[WHAT IS REQUIRED]: Return all of the data exactly as written, without the pictures.

[THE DATA]:
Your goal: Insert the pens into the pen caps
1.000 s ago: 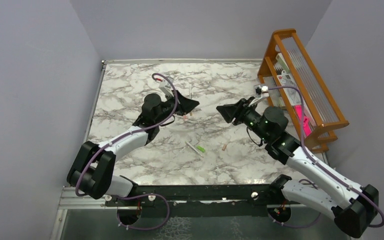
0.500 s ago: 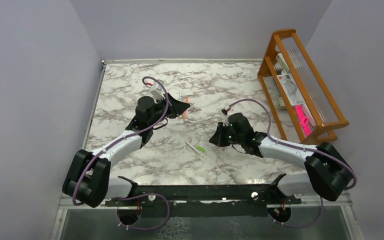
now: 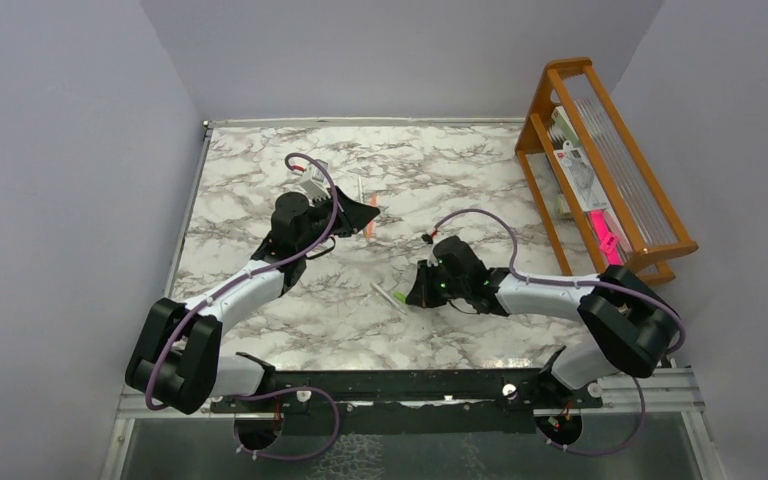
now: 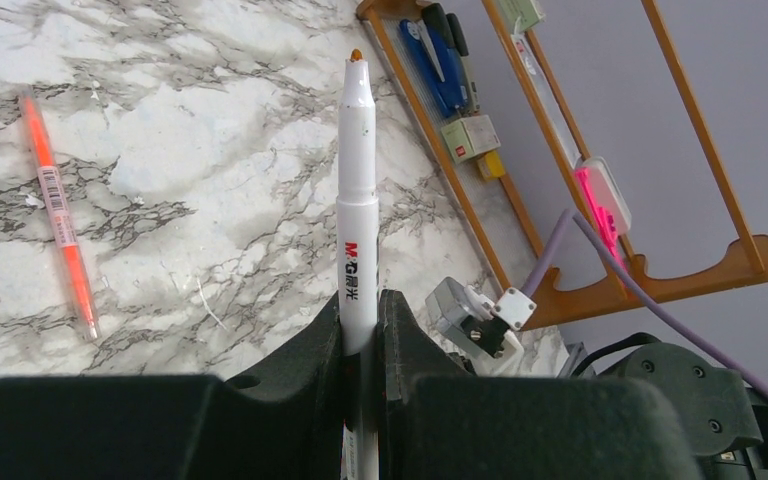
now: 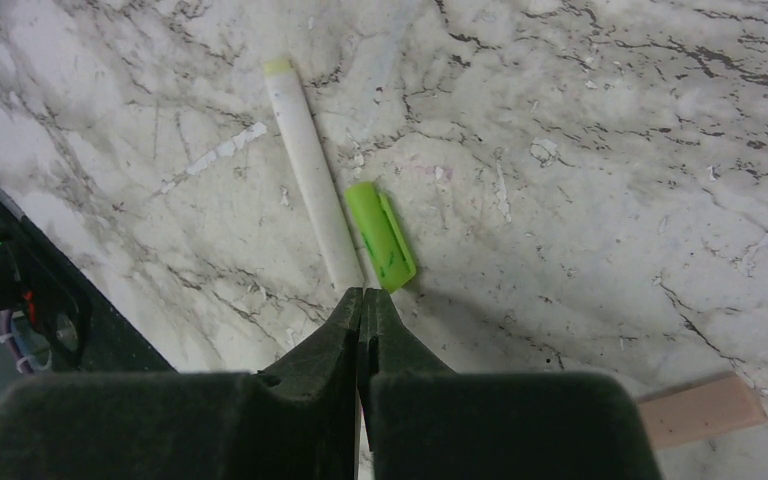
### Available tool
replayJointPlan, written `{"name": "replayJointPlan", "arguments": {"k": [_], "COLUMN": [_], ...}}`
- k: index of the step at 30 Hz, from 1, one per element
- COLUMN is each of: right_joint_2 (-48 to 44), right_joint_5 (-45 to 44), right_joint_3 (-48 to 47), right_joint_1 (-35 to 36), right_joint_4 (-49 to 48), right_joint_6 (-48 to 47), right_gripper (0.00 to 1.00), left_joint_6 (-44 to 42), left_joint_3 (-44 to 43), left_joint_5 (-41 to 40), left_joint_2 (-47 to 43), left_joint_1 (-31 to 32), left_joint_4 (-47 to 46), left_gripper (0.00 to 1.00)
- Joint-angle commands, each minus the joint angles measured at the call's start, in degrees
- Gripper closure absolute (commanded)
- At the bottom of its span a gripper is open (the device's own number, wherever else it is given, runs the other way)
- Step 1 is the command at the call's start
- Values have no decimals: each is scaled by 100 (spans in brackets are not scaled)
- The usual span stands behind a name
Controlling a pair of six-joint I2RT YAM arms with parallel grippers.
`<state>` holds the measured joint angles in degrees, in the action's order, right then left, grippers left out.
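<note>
Item: marble table [image 3: 240, 200], two arms, pens and caps. Changes over the last second: the right arm, earlier raised near the wooden rack [image 3: 600, 160] with its jaws half apart, has swung down to mid-table; the left arm has drawn back slightly toward the left. Left gripper [image 4: 360, 310]: clenched on a whitish pen [image 4: 357, 200], held upright in its own view with the orange nib uppermost. Right gripper [image 5: 360, 300]: jaws pressed fully together, tips low over the marble at the near end of a second whitish pen [image 5: 310, 180]; whether they touch it cannot be told. Green cap [image 5: 380, 235]: lying flat, just beside that pen, close to the fingertips. Tan cap [image 5: 700, 410]: flat on the marble beside the right gripper, now hidden under the arm in the overhead view. Orange-red pen [image 4: 57, 210]: loose on the table beyond the left gripper. Margins: rack along the right edge, walls left and behind, black rail [image 5: 20, 290] at the near edge; bare marble lies on the far left and near the front.
</note>
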<state>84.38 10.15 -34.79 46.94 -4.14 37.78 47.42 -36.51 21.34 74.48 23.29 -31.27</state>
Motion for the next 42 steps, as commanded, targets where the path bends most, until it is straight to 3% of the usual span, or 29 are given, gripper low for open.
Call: {"name": "replayJointPlan", "arguments": {"k": [1,29,30,33,36,39,42], "right_joint_2": [250,575,534,445,454,568,495], "right_joint_5": [-191,-689,-669,-636,-765,-1238,-1489], "right_joint_3": [-194,-731,-748,-766,-821,-1032,-1130], "right_joint_1": [26,19,25,30,115,344,518], "right_joint_4": [-41,291,283,246,340,762,1061], "right_joint_6": [96,-290,-366,-416,-449,-425,-219], "right_gripper": [99,99,97,72,60,59,72], "left_joint_6": [-102,-128,-123,-119,-114,-108,-110], "left_joint_3": [-144,-146,-146,-135,-146,-154,-163], "left_joint_5": [81,156,158,162,156,160,171], "left_joint_2": [23,136,137,145,150,147,155], "left_joint_1": [-49,-128,-131,-133,-132,-132,-141], "left_joint_4": [40,138,146,147,146,143,147], "left_gripper": [100,100,100,100,100,100,100]}}
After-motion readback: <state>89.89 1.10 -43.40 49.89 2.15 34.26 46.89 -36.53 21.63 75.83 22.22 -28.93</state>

[ANSWER FOR THIS EXERCISE]:
Your goal: Insert the pens into the pen caps
1.000 s ago: 
0.500 s ago: 
now: 
now: 
now: 
### Available tool
replayJointPlan, written `{"name": "replayJointPlan", "arguments": {"k": [_], "COLUMN": [_], ...}}`
- k: index of the step at 30 Hz, from 1, one per element
- COLUMN is each of: right_joint_2 (-48 to 44), right_joint_5 (-45 to 44), right_joint_3 (-48 to 47), right_joint_1 (-35 to 36), right_joint_4 (-49 to 48), right_joint_6 (-48 to 47), right_gripper (0.00 to 1.00), left_joint_6 (-44 to 42), left_joint_3 (-44 to 43), left_joint_5 (-41 to 40), left_joint_2 (-47 to 43), left_joint_1 (-31 to 32), left_joint_4 (-47 to 46), left_gripper (0.00 to 1.00)
- Joint-angle commands, each minus the joint angles measured at the call's start, in degrees
- Gripper closure absolute (commanded)
- At the bottom of its span a gripper is open (the device's own number, wherever else it is given, runs the other way)
- Step 1 is the command at the call's start
- Values have no decimals: each is scaled by 100 (spans in brackets are not scaled)
- The usual span stands behind a name
Controlling a pair of six-joint I2RT YAM arms with parallel grippers.
`<state>` holds the measured joint angles in degrees, in the action's order, right then left, grippers left out.
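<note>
Item: marble table [image 3: 240, 200], two arms, pens and caps. Changes over the last second: the right arm, earlier raised near the wooden rack [image 3: 600, 160] with its jaws half apart, has swung down to mid-table; the left arm has drawn back slightly toward the left. Left gripper [image 4: 360, 310]: clenched on a whitish pen [image 4: 357, 200], held upright in its own view with the orange nib uppermost. Right gripper [image 5: 360, 300]: jaws pressed fully together, tips low over the marble at the near end of a second whitish pen [image 5: 310, 180]; whether they touch it cannot be told. Green cap [image 5: 380, 235]: lying flat, just beside that pen, close to the fingertips. Tan cap [image 5: 700, 410]: flat on the marble beside the right gripper, now hidden under the arm in the overhead view. Orange-red pen [image 4: 57, 210]: loose on the table beyond the left gripper. Margins: rack along the right edge, walls left and behind, black rail [image 5: 20, 290] at the near edge; bare marble lies on the far left and near the front.
</note>
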<state>84.38 10.15 -34.79 46.94 -4.14 37.78 47.42 -36.51 21.34 74.48 23.29 -31.27</state>
Motion for the next 42 steps, as commanded, targets where the path bends most, until it is straight to 3% of the usual span, or 29 are given, gripper low for open.
Call: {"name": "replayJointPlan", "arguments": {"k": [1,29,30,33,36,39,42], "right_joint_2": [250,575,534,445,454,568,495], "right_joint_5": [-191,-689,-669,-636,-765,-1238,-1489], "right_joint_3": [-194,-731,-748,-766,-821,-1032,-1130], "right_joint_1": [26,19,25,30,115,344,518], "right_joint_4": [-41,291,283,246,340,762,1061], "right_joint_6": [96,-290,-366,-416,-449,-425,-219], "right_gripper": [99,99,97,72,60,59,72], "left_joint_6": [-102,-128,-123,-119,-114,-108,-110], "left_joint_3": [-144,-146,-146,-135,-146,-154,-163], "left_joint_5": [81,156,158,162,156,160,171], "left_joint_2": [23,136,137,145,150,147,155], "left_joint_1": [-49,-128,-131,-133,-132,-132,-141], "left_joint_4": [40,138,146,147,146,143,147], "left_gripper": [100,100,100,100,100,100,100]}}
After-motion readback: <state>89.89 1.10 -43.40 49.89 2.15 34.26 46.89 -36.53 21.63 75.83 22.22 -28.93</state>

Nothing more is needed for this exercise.